- Opening Delimiter -

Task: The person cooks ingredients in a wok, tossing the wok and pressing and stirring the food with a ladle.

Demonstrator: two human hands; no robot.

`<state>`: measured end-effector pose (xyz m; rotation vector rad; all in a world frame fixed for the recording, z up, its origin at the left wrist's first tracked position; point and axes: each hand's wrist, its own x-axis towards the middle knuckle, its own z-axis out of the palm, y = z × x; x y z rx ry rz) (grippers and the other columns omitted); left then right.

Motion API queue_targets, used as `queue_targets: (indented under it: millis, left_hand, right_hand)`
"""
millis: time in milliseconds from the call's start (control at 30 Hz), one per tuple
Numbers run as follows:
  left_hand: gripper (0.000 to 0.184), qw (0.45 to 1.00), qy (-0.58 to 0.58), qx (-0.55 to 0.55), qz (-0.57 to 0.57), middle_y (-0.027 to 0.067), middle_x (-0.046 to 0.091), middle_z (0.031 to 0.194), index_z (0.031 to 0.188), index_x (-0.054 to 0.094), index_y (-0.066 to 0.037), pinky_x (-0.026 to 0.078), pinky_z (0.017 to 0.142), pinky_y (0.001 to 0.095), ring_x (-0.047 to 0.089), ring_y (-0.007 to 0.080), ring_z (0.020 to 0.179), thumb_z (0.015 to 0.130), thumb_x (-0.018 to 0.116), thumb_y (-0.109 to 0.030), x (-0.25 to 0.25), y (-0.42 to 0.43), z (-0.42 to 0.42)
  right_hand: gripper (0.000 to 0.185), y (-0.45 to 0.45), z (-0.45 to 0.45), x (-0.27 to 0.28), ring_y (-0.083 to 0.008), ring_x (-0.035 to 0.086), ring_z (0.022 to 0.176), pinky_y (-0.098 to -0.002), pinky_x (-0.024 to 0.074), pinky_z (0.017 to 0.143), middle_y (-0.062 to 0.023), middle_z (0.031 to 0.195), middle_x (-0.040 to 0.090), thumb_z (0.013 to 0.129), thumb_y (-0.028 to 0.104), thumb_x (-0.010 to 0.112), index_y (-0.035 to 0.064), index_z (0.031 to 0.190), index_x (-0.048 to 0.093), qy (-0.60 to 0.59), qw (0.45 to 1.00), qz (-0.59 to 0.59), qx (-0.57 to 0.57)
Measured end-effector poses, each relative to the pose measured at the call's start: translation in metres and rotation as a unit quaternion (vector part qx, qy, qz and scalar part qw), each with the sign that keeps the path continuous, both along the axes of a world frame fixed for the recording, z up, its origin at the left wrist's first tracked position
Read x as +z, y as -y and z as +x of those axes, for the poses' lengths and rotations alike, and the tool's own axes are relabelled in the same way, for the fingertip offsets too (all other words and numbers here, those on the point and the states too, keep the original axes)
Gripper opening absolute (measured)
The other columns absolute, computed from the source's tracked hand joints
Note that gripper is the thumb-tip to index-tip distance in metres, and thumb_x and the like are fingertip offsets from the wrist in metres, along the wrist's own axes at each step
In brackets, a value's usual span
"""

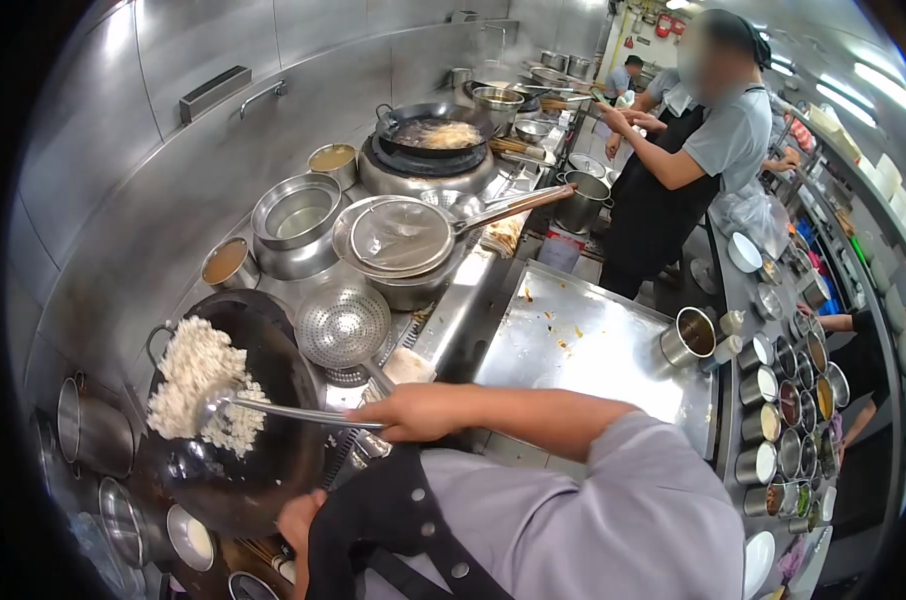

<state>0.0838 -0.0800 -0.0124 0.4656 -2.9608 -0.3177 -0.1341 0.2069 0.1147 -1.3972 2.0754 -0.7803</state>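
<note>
My right hand (413, 412) is closed around the long metal handle of a ladle (303, 411). The ladle's bowl presses into white fried rice (198, 370) heaped in a large dark wok (273, 480). The rice rides up the wok's far left side, and some loose grains stick to the bare metal. Down by my apron, my left hand (299, 520) appears closed on the wok's near rim; my body hides part of it. Beside the wok, a perforated strainer ladle (343, 325) rests on the counter, its handle running under my right forearm.
Behind lie a mesh strainer (403, 236) over a pot, a pot of brown liquid (230, 263) and a second wok (433, 135) with frying food. A steel table (593, 350) stands to the right. A co-worker (683, 150) in a black apron stands beyond it, near several ingredient tins (758, 465).
</note>
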Motion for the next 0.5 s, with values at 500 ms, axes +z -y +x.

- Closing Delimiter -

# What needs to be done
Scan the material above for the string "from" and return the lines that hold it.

# Result for this exercise
millis: time in milliseconds from the call's start (control at 30 Hz), one per tuple
The other columns absolute, computed from the source's tracked hand joints
Note that gripper is the thumb-tip to index-tip distance in metres, and thumb_x and the like are fingertip offsets from the wrist in metres, along the wrist's own axes at each step

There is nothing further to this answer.